No rastro de Galileu, o homem apeia do centro de irradiação de atos e projetos, bem como de captação e interpretação de significados, para uma condição de organismo comandado por simples eventos físicos ou mecânicos; quando muito, fazendo-se um esforço adicional, biológicos. Ele desconhece, obviamente, a advertência de um Miguel Reale: “No mundo natural o homem não se apresenta como objeto das forças da natureza, mas como ser autônomo, com princípios e fins; não se revela apenas um ser empírico, homo phaenomenon núcleo das paixões e de afeições, mas se projeta como ser racional, homo noumenon." (2)

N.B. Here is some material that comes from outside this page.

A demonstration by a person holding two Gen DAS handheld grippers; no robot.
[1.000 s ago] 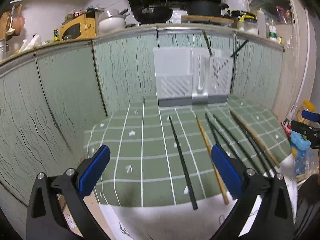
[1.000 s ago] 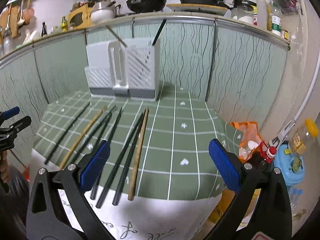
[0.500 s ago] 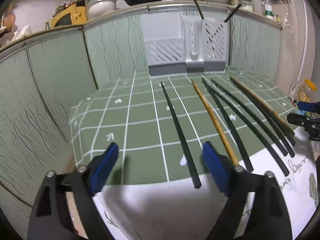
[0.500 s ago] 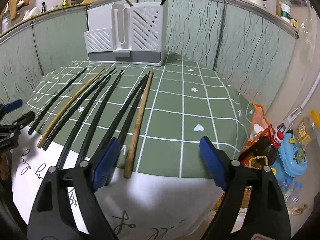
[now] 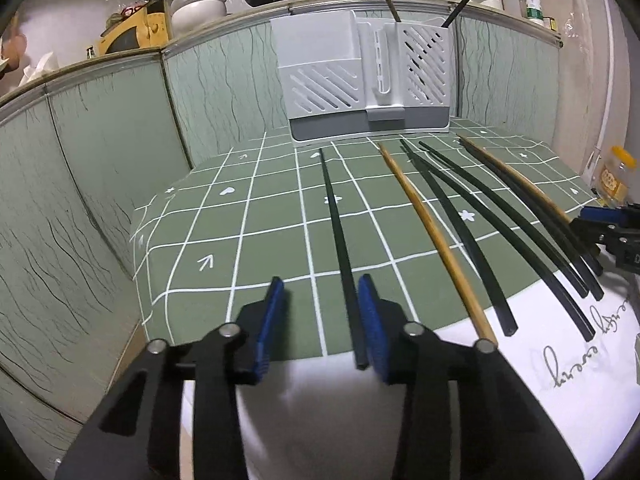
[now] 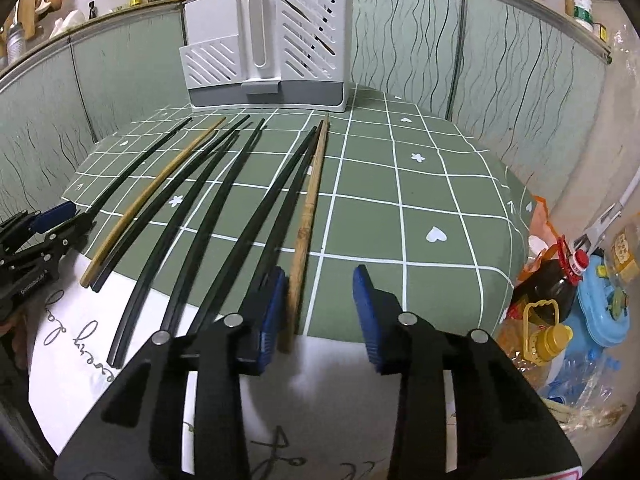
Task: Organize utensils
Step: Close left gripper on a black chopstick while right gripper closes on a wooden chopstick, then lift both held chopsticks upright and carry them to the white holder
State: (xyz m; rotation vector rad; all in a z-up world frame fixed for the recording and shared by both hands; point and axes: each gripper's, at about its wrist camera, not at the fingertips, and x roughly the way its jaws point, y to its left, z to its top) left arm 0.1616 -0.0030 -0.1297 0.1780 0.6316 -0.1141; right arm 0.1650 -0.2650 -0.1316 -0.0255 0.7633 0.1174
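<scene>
Several chopsticks, black and wooden, lie in a row on the green checked tablecloth [image 5: 248, 240]. My left gripper [image 5: 320, 312] hangs low over the near end of the leftmost black chopstick [image 5: 340, 240]. Its jaws are closing; the stick lies between them, close to the right pad [image 5: 370, 312]. My right gripper [image 6: 320, 312] is also closing, around the near end of the rightmost wooden chopstick [image 6: 308, 208], which sits against the left pad [image 6: 272, 308]. The white utensil holder [image 5: 360, 80] [image 6: 264, 40] stands at the back with two chopsticks in its right compartment.
Green panels wall the table on the left, back and right. An oil bottle [image 6: 540, 292] and a blue container [image 6: 604, 308] sit off the table's right edge. The right gripper [image 5: 608, 228] shows at the left wrist view's right edge. Pans line the counter behind.
Both grippers have sunk towards the table's near edge. Their jaws have narrowed from wide apart to a small gap, each now around one chopstick's near end.
</scene>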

Jean L. Besson, professor em ciências econômicas da Universidade de Grenoble, elaborou conceituada obra com significativo título - A Ilusão das Estatísticas. O conceito chave demonstra: “A democracia é uma superstição estatística.” Antes de Besson, Tocqueville já suplicara:
Quando a estatística não se funda em cálculos rigorosamente verdadeiros, ela confunde em vez de orientar. O espírito se deixa enganar facilmente pelos falsos ares de exatidão que ela conserva até mesmo em seus desacertos e repousa sossegado em erros que lhe são revestidos com as formas matemáticas da verdade. Abandonemos, pois, os números e tentemos encontrar nossas provas em outro domínio. (3)
A razão é tão simples quanto a soma de duas unidades: "Os sistemas matemáticos não podem dar conta de todas as verdades matemáticas; haverá sempre um conjunto de axiomas que estará fora de seu sistema." (Ciro Marcondes Filho, A razão durante: o movimento como substância das fronteiras. - www.eca.usp.nucleos)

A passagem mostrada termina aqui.